*Assignment*
Repeat only the lines below from the one containing "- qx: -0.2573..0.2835" through the one containing "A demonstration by", inclusive, exactly as written.

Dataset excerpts

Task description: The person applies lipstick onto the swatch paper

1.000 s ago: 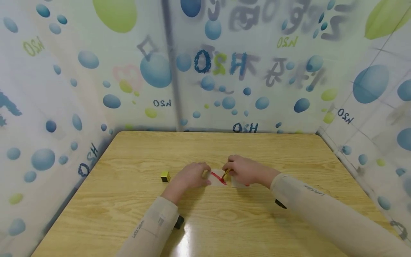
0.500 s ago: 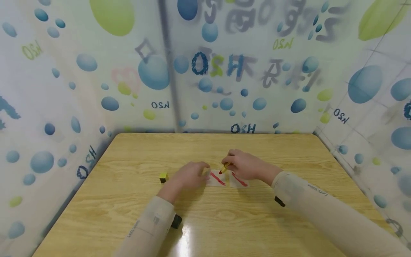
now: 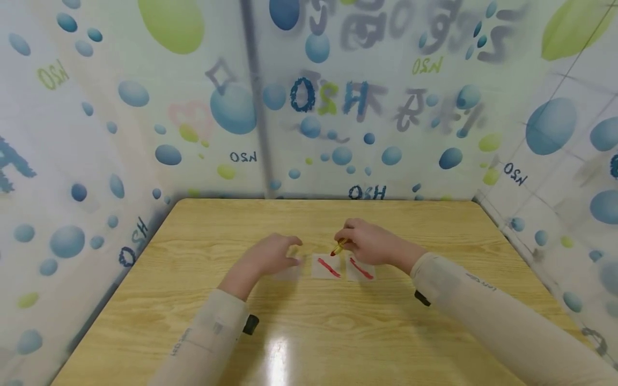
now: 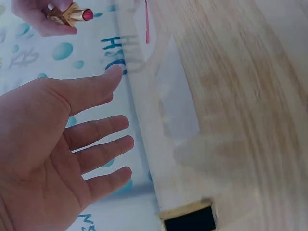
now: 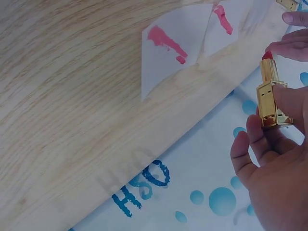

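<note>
table [image 3: 309,332]: two red-streaked slips [image 3: 318,272]; gold-and-black block [image 4: 190,219] near blank slip [image 4: 178,91], which the left hand [image 3: 270,254] partly hides | lipstick [image 5: 266,98]: pinched in right hand [image 3: 369,244], raised off the slips | left hand: fingers loose, holding nothing

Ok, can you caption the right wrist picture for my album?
Right hand holding a red lipstick near two red-streaked papers.
</note>
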`<action>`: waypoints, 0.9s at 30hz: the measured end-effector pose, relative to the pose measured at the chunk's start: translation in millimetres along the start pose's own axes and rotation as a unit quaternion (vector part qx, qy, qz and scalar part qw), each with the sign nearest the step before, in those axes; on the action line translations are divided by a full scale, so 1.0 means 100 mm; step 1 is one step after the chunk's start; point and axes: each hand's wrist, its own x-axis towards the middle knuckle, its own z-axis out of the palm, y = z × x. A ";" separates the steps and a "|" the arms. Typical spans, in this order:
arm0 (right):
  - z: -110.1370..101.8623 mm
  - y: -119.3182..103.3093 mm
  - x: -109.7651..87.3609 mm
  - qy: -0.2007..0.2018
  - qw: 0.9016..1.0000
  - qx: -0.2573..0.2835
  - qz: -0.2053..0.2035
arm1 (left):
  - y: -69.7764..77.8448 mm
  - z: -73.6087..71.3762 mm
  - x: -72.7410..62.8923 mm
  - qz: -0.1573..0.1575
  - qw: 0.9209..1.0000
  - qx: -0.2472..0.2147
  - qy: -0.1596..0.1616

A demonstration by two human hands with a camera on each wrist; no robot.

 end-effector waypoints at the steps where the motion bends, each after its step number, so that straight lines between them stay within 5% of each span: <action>1: 0.00 0.00 0.00 0.002 1.000 -0.002 -0.001 | -0.01 -0.02 -0.01 0.002 1.000 0.012 -0.001; 7: -0.03 -0.02 0.01 0.000 1.000 -0.004 -0.001 | -0.04 -0.09 -0.09 -0.003 0.996 0.084 -0.024; 15: 0.00 -0.02 0.05 -0.008 1.000 0.002 0.004 | -0.19 -0.02 -0.14 -0.048 0.986 0.148 -0.052; 27: 0.05 -0.04 0.10 -0.012 1.000 0.004 0.005 | -0.36 0.01 -0.15 -0.048 0.988 0.137 -0.049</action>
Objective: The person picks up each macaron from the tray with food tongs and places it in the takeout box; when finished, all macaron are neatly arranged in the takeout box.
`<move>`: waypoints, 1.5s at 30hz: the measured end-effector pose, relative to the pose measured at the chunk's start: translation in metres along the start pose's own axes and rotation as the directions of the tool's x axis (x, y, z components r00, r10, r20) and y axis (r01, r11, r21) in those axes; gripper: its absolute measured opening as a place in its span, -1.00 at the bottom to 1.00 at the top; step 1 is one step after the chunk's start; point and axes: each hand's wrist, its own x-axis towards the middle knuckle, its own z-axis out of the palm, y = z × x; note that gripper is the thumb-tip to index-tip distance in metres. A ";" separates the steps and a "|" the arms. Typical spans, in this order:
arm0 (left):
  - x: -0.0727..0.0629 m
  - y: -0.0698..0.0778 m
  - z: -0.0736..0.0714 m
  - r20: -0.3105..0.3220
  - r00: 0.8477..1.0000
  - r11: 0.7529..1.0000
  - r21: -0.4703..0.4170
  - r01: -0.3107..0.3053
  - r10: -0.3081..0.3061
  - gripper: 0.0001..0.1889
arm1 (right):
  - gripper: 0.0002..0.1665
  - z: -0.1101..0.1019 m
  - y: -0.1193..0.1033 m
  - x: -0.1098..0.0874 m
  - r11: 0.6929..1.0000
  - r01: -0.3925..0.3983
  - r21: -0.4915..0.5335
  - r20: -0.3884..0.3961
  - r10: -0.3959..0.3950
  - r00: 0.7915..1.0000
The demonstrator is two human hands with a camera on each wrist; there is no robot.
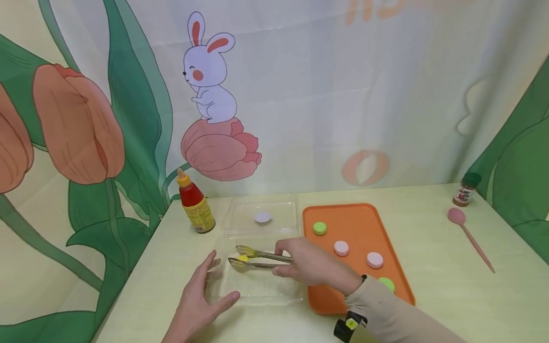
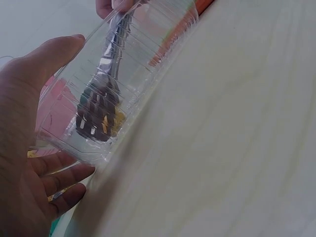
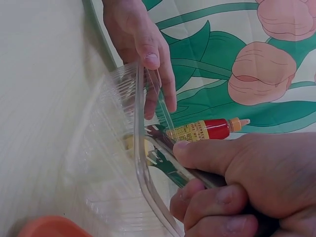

*Output of the task*
  - qx: -0.2573..0.2835
  - qz: -0.2053..0.2035
arm1 (left):
  - y: -69.7764..77.8448 mm
  - z: -73.6087..71.3762 mm
  - x: -72.7410..62.8923 mm
  - qz: -0.1573..0.1575
  - qw: 0.9209..1.0000
  - qx: -0.2472..0.2147
  - qy: -0.1596..0.1616

A demonstration by two human hands with a camera on each wrist; no robot.

With this, the exercise is finished.